• _YOUR INSTRUCTIONS_
Your reply should be one number: how many lines of the records below contain the string "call".

Items from a dataset

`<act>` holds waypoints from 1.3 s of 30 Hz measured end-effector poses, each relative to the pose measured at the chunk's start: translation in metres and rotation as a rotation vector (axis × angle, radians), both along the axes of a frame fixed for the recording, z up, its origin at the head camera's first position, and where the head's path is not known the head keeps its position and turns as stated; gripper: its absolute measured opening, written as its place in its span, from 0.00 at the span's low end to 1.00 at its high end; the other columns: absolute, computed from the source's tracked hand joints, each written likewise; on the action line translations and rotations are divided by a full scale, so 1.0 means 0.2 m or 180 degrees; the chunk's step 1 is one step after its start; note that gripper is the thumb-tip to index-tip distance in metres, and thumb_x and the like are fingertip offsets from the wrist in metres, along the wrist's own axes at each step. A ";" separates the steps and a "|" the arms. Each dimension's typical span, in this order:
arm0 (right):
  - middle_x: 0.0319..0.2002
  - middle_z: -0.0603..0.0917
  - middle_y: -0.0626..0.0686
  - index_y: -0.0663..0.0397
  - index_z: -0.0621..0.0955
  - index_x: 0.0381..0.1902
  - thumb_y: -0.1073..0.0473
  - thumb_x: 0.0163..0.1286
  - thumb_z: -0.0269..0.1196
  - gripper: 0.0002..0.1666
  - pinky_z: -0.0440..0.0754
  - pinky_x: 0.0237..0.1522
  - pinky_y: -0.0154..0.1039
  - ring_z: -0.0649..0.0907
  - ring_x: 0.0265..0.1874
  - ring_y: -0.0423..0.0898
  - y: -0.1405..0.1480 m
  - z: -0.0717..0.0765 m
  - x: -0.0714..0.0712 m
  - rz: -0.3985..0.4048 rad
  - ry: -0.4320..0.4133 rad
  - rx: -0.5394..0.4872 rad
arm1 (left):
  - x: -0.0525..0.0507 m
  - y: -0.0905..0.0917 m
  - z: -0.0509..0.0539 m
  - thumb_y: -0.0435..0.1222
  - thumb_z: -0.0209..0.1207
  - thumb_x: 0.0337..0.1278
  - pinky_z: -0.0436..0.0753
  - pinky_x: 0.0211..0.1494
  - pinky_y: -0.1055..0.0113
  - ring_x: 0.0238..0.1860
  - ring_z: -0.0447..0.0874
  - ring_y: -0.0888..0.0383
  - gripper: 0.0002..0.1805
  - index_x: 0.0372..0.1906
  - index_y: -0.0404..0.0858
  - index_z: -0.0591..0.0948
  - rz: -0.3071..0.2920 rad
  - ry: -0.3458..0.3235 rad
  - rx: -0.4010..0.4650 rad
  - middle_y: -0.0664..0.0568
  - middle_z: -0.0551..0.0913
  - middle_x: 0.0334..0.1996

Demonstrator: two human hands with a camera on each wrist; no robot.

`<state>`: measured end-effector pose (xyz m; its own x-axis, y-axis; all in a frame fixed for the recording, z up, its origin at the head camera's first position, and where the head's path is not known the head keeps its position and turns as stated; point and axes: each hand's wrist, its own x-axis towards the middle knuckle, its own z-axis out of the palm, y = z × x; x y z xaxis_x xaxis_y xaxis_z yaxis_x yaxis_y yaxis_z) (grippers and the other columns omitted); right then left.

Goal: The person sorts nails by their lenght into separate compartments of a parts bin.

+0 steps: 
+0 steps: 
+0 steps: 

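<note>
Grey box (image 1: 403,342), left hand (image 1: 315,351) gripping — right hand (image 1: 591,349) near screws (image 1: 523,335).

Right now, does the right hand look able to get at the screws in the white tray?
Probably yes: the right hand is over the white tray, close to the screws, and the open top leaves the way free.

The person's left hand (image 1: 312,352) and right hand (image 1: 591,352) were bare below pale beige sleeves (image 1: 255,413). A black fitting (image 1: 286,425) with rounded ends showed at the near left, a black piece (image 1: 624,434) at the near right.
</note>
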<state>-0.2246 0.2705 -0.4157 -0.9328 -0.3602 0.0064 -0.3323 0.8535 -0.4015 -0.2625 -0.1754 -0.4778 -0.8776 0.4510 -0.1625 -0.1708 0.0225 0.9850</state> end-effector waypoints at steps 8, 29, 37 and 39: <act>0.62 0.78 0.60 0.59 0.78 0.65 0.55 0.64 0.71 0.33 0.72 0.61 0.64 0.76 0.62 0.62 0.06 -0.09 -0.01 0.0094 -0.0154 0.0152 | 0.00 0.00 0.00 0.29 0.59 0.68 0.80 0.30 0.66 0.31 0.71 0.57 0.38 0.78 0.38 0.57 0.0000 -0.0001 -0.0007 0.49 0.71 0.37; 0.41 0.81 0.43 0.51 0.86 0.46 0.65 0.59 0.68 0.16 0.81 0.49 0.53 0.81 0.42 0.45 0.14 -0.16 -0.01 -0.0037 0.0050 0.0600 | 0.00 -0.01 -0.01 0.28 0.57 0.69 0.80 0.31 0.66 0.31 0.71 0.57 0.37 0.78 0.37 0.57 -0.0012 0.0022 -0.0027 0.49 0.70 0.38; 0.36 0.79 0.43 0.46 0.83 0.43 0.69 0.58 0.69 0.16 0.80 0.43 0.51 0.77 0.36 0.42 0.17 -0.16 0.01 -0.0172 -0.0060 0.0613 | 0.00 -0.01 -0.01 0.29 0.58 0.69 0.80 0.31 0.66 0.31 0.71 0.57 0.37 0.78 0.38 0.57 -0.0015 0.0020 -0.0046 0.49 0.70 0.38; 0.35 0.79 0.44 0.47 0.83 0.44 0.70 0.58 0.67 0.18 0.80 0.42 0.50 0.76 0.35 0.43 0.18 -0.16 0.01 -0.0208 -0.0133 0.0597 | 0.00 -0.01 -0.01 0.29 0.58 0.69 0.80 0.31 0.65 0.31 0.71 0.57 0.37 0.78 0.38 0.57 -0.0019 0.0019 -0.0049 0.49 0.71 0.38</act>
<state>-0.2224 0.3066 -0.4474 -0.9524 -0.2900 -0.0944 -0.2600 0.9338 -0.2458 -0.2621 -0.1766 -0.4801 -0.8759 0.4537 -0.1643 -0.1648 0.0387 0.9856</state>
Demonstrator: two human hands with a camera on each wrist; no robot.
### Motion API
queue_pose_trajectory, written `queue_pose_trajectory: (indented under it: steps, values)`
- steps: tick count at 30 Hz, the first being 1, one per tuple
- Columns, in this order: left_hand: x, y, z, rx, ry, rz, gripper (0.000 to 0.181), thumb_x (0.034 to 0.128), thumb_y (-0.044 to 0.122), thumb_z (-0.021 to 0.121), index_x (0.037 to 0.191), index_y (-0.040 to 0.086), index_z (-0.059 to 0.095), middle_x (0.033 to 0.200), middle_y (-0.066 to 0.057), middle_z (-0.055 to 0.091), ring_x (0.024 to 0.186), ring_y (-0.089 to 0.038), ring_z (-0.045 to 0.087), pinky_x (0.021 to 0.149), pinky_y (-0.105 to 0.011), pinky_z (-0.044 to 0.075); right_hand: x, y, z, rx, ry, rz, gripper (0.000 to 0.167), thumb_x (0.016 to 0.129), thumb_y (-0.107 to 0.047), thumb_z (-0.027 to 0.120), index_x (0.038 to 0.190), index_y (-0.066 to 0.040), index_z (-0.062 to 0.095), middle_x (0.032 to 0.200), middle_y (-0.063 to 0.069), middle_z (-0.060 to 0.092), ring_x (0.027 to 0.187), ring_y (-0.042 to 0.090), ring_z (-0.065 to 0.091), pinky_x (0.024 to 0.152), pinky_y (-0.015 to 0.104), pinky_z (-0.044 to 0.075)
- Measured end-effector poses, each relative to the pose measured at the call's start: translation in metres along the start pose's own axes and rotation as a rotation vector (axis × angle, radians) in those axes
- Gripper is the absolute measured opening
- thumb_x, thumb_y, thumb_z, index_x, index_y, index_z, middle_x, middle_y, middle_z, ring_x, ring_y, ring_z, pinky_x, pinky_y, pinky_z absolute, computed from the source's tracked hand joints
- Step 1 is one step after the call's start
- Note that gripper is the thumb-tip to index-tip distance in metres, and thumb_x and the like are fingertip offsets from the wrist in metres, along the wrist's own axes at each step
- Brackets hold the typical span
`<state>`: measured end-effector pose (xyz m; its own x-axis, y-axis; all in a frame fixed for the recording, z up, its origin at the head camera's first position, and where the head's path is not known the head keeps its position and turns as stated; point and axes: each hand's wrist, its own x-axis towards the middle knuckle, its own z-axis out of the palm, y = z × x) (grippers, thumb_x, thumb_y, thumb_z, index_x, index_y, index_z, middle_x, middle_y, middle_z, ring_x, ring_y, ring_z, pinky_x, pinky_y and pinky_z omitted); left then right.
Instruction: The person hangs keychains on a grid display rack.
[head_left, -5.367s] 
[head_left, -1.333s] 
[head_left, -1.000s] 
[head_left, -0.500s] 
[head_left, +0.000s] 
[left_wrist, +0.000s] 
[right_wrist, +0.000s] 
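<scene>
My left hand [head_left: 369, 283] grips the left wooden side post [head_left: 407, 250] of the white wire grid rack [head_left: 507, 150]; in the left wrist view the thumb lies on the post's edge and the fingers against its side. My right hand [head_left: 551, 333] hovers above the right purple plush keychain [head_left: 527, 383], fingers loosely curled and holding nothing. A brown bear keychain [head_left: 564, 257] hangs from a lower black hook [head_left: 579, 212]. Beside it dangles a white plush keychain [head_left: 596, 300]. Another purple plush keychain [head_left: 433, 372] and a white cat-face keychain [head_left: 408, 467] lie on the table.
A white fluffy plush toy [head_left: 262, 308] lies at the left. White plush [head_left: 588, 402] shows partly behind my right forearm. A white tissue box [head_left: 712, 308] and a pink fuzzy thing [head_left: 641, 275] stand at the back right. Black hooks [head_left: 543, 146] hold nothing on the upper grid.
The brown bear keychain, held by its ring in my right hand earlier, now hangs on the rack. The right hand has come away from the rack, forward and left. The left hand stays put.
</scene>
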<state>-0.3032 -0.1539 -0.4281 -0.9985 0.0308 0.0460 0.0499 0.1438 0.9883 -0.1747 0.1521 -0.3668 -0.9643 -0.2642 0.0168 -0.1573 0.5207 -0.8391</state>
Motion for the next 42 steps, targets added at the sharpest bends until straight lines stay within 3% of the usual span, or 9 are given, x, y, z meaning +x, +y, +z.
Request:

• _EXPECTED OUTPUT_
2